Mr Montague says that his conviction wasn’t one of 113 which have been disregarded or pardoned.
He says there were 15,000 people convicted who should have received an apology.
The documentary makers says they uncovered the secret of the lack of an apology using a Freedom of Information Enquiry to the Home Office.
In the programme, Mr Montague says: “What’s the point of giving a pardon when someone wasn’t guilty in the first place? What were they guilty of? Only being born only able to love and be in love with another man. The law is what was wrong, and therefore it needs an overall genuine apology.”
Mr Montague says that the confusion over an apology came from a quote in a letter from a government minister’s speech saying: “At this point, I want to take the opportunity to apologise unreservedly, on behalf of the Government, to all those men who will receive a pardon.”
He says that the confusion was “deceitful” and that it was “intended to confuse George”.
Mr Montague says: “What is so deceitful and wrong about the government’s behaviour is that when he went on the BBC saying I had the apology, nobody from the Home Office or the government came back to say I was mistaken and in fact I hadn’t got it.”
He says he will campaign on to get the apology he deserves.

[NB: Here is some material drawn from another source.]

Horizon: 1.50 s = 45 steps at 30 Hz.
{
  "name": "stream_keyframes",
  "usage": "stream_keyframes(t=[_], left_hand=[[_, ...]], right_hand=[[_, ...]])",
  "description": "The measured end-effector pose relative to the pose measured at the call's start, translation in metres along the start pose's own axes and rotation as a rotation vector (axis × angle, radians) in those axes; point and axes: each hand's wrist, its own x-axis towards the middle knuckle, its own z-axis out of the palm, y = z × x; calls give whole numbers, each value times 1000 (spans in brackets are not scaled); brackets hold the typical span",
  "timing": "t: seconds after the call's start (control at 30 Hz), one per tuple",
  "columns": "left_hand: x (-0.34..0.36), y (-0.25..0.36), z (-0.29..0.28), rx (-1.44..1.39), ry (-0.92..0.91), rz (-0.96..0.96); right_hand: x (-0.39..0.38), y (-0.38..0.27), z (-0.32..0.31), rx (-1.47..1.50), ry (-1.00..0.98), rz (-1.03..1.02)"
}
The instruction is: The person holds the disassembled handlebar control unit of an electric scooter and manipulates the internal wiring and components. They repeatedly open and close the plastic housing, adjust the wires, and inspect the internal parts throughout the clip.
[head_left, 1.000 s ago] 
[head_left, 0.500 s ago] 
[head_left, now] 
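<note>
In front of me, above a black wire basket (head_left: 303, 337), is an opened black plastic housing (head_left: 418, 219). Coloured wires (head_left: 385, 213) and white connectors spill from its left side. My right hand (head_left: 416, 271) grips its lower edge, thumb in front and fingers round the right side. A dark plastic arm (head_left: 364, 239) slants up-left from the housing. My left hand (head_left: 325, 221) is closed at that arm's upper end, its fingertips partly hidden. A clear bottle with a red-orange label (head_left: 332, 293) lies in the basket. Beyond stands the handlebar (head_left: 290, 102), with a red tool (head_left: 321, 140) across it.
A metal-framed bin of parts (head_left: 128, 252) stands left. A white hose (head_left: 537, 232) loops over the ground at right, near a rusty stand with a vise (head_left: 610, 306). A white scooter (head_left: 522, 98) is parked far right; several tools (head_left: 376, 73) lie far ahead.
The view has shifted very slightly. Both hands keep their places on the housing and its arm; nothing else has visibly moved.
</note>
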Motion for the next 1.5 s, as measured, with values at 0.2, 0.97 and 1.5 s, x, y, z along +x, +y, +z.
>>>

This year marks the 50th anniversary of the decriminalisation of homosexuality in England and Wales.
Mr Montague realised he was gay in his twenties – long before the decriminalisation of homosexuality.
Like many of his friends at the time Mr Montague married his wife, Vera, at the age of 37, and the couple had three children.
They were together for more than 20 years.
“I was always convinced my wife knew I was gay when she married me but it wasn’t discussed”, he said.

“She could have divorced me, she could have taken me to the cleaners but she didn’t.”
Former Prime Minister David Cameron also praised the campaigner for his LGBT advocacy in a letter.
David Cameron wrote: “I understand that you have been involved in Gay Pride events for some years, and were at Pride in London this year, as well as being elected an Ambassador for Brighton Pride 2013.
“Let me congratulate you for this, and your involvement in charity fundraising. Your commitment to the community is very impressive.”